After 30.000 to 40.000 tests I noticed that you really encounter lots of different situations which have to be worked against.
The starting point is ofcourse somewhere to only look at the rel tag in there and fetch this, but along the way you will find more and more situations you will have to cover.
In case anyone will look at this thread and tries to come closer to 100% perfection I uploaded my (PHP) code here: https://plugins.svn.wordpress.org/wp-favicons/trunk/includes/server/class-http.php. This is part of a (GPL) WordPress Plugin that retrieves Favicons, more or less on request back then, out of limitations of the standard Google one (as mentioned above). The code finds a substantially amount more icons that the code of Google. But also includes google and others as image providers to shortcut further iterations on trying to retrieve the icon.

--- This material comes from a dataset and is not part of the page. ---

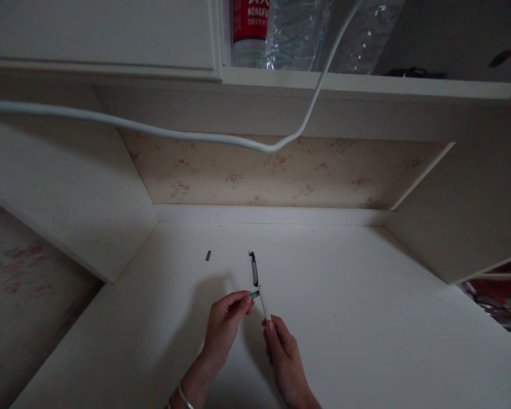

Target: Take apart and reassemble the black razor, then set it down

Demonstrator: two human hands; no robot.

When you read through the code you will probably see some situations that you will encounter e.g. base64 data uris, pages redirecting to 404 pages or redirecting a gazillion times, retrieving weird HTTP status codes and having to check every possible HTTP return code for validness, the icons themselves that have a wrong mime type, client side refresh tags, icons in the root folder and none in the html code, etc... etc... etc...
If you go up a directory you will find other classes that then are ment to store the actual icons against their url (and ofcourse you will then need to find out which "branches" use the same favicon and which not, and find out if they belong to the same "owner" or are really different parts but under the same domain.